A bord de ces bateaux médicaments, matériels chirurgicals et colis alimentaires destinés à la population de Gaza, lieu où Dr Haffaf a déjà accompli deux missions qu’il dit « les plus insoutenables » face au génocide. Depuis le début de la guerre à Gaza en octobre 2023, plus de 61 000 Palestiniens ont été tués, dont environ 14 000 enfants, selon les données officielles du ministère de la Santé de Gaza et des organisations internationales. Cette tragédie représente un génocide où près de 70% des victimes sont des femmes et des enfants, soulignant l’impact dévastateur sur les populations civiles les plus vulnérables.
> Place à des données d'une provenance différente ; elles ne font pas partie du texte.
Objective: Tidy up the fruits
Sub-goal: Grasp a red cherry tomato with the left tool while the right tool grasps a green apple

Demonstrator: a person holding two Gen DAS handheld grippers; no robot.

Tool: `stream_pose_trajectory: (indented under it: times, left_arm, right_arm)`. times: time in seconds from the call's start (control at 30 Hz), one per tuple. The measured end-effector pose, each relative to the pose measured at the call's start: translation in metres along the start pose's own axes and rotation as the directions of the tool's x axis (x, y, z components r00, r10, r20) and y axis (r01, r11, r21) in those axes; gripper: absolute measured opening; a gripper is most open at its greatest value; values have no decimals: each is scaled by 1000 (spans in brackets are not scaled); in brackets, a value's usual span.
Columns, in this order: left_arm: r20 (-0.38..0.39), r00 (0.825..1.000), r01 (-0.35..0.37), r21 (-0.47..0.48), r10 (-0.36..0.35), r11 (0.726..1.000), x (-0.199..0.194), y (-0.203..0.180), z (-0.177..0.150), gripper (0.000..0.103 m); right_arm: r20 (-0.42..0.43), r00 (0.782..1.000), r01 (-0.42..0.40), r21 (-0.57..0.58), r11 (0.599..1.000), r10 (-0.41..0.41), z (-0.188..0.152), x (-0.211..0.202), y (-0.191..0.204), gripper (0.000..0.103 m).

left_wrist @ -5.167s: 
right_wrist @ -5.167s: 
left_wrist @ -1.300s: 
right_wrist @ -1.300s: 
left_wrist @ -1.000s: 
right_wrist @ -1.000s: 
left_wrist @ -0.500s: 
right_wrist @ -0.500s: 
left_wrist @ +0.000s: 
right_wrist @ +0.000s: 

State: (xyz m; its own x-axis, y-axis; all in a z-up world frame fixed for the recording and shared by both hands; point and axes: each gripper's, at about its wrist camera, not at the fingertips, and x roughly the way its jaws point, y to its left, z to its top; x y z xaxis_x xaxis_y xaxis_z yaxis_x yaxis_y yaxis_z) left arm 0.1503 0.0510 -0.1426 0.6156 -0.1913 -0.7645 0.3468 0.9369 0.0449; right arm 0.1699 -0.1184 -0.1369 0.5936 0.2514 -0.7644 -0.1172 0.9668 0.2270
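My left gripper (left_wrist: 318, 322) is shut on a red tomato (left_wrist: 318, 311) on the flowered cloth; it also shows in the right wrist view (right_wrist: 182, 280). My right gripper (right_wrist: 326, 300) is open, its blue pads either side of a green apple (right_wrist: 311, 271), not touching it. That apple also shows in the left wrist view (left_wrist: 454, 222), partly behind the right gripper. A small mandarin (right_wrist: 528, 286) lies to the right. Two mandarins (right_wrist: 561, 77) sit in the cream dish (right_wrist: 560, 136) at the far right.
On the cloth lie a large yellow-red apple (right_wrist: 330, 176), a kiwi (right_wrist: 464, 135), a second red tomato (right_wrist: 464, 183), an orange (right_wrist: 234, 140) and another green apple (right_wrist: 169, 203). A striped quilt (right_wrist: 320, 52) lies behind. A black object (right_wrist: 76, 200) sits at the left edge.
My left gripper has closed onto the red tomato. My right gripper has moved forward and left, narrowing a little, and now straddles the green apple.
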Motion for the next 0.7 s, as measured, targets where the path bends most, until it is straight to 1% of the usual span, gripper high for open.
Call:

Par ailleurs, il témoigne de l’effondrement d’un système de santé en première ligne et réclame le rétablissement d’un corridor sanitaire . Lors d’un débat organisé à Saint-Denis le 22 août dernier, il affirme sans détour : l’objectif n’était pas seulement d’acheminer médicaments et colis alimentaires, mais de « réveiller les consciences internationales face au génocide en cours ».
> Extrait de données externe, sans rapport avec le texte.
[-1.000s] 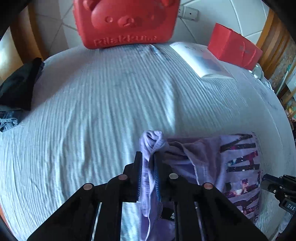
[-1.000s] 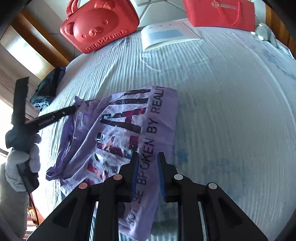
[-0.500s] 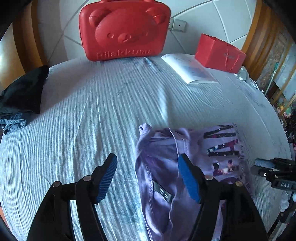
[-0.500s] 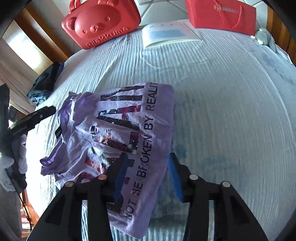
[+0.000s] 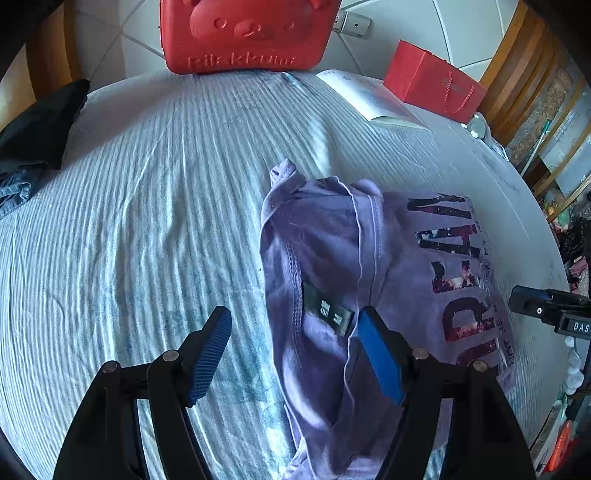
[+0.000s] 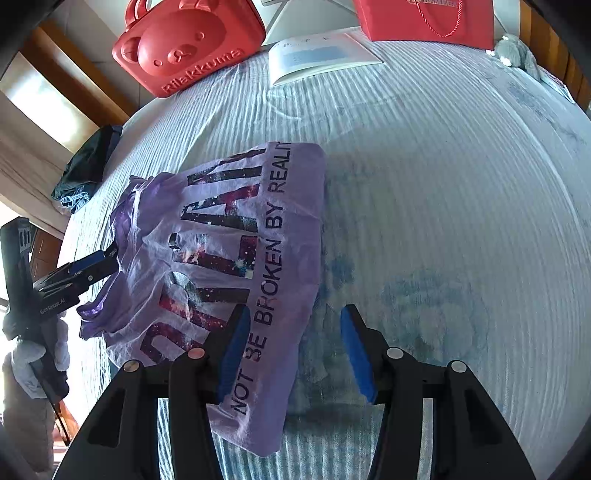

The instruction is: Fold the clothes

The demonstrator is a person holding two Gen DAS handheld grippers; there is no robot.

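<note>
A purple T-shirt (image 5: 369,273) with dark printed lettering lies folded on the striped blue-white bed cover (image 5: 155,206). Its collar with a black label faces my left gripper (image 5: 295,350), which is open just above that edge and holds nothing. In the right wrist view the shirt (image 6: 229,251) lies print side up. My right gripper (image 6: 291,347) is open over its lower right edge and holds nothing. The left gripper also shows at the shirt's left side in the right wrist view (image 6: 92,266).
A red bear-shaped case (image 5: 243,33) stands at the far edge against the wall. A red gift bag (image 5: 432,81) and a white booklet (image 5: 369,99) lie at the far right. Dark clothes (image 5: 37,125) are piled at the left edge.
Both grippers were shut on the shirt a second ago. They have opened, let the shirt drop flat on the bed, and drawn back slightly.
</note>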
L’arraisonnement : entre raison officielle et révolte silencieuse
Pourquoi alors ce départ toujours reporté depuis la Tunisie ? Les autorités invoquent le mauvais temps et les contraintes logistiques. Mais dans les coulisses, deux attaques de drones les 8 et 9 septembre – que les organisateurs attribuent à Israël – rappellent brutalement que cette flottille dérange les puissances. Le rêve se trouve suspendu à la volonté des chancelleries, rongé par l’attente et le danger.
Car pendant que les négociations piétinent, la vie continue de s’éteindre à Gaza. Vingt-huit enfants meurent chaque jour sous les bombardements, soit une classe entière rayée de la carte quotidiennement depuis près de deux ans. Plus de 17 000 ont déjà perdu la vie, et 33 000 autres sont blessés. Ces chiffres ne sont pas abstraits : ils traduisent l’anéantissement méthodique d’une génération, celui d’une enfance confisquée et d’un avenir fracassé.
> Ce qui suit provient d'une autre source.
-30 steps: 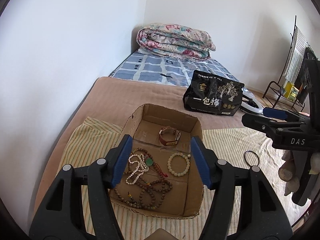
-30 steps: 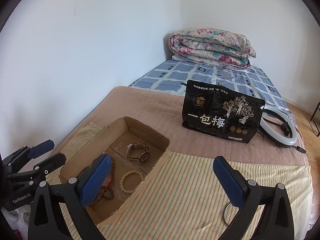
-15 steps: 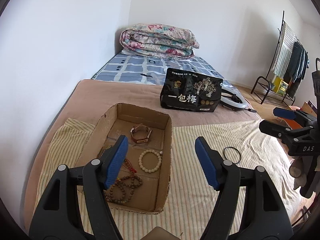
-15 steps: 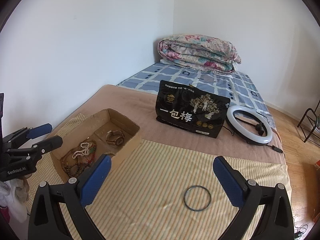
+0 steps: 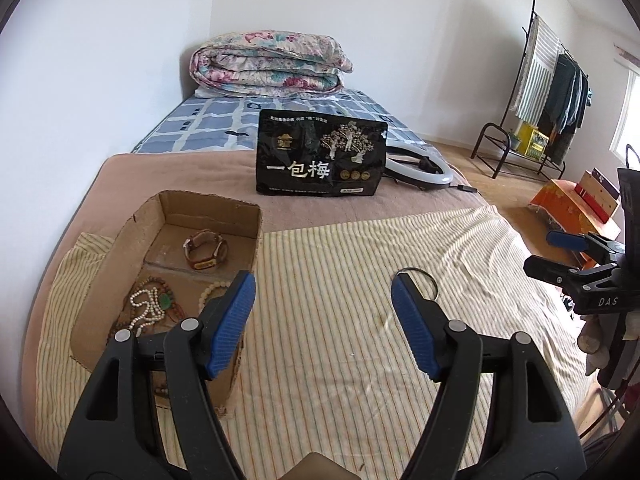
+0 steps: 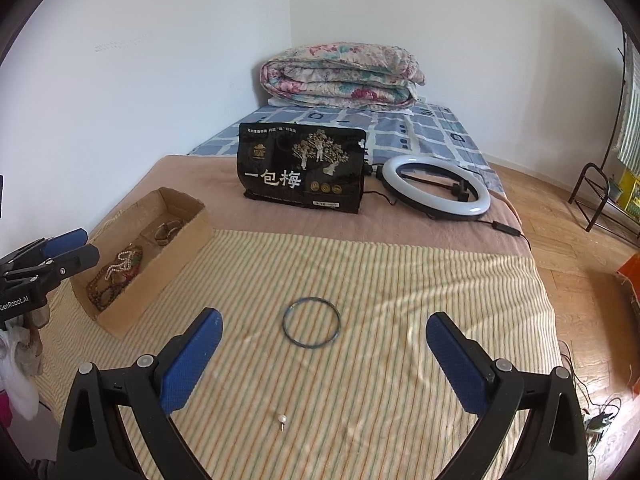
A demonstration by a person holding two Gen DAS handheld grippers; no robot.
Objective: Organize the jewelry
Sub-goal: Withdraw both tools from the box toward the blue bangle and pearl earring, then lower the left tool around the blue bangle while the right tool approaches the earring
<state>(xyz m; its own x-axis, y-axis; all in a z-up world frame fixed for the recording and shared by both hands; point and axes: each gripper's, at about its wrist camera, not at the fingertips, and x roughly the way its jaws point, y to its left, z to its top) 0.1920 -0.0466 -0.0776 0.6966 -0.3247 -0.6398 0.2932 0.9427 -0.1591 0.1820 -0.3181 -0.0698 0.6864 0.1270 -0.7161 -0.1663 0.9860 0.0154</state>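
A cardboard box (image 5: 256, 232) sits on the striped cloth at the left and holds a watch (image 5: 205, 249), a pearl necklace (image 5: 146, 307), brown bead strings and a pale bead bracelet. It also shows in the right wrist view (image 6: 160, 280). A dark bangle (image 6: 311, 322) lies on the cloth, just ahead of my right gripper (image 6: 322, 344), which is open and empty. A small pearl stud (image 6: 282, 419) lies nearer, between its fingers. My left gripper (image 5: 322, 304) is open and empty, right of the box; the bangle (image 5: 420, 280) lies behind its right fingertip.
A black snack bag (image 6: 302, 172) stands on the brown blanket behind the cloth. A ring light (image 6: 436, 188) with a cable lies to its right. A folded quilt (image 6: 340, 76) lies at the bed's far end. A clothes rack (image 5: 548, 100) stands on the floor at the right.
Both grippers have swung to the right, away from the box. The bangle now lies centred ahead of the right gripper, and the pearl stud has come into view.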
La famine déclarée : que reste t’il du mot humanité ?
La déclaration officielle de famine par l’ONU le 22 août dernier marque un tournant tragique : Gaza est la première région du Moyen-Orient à porter ce fardeau dans l’Histoire moderne. 500 000 personnes seraient déjà en situation « catastrophique », et chaque jour, la faim tue en silence. Pour le Dr Haffaf, ce corridor humanitaire n’est donc pas une aspiration généreuse : c’est l’ultime digue face à une catastrophe évitable.
L’engagement exceptionnel de La Réunion
À des milliers de kilomètres, La Réunion s’est muée en caisse de résonance. Plus de la moitié de la population s’est engagée concrètement dans ce projet. La générosité de ses habitants, avec des dons atteignant 50 000 euros pour la seule communauté musulmane, fait de l’île un bastion de solidarité. C’est la preuve qu’au-delà des communautés, au-delà des clivages, il existe un socle commun : celui d’un humanisme créole qui refuse la résignation.
Pourtant, le contraste demeure saisissant. Quelques paroles fortes, comme celles de la présidente de Région Huguette Bello, côtoient des silences institutionnels assourdissants. Paris multiplie les discours protecteurs concernant ses ressortissants, mais se tait sur l’essentiel : la cause elle-même. Dans cette retenue, beaucoup lisent une complicité passive, où le souci diplomatique prime sur l’urgence humanitaire.
Ainsi, laflottille Waves of Freedom n’est donc pas seulement une opération humanitaire retardée. Elle est aussi un miroir. Celui d’un monde où l’élan humaniste se brise contre la froideur calculée des gouvernements. Celui également d’une indignation citoyenne entravée, assignée à résister dans l’attente. Mais aussi celui d’une persistance : tant que des citoyens comme le Dr Haffaf, tant que des territoires comme La Réunion osent défier l’inertie, l’espoir demeure.
Car en définitive, si l’océan est incertain et les vents contraires, il n’éteint pas la plus précieuse des forces : la détermination obstinée de refuser l’inacceptable.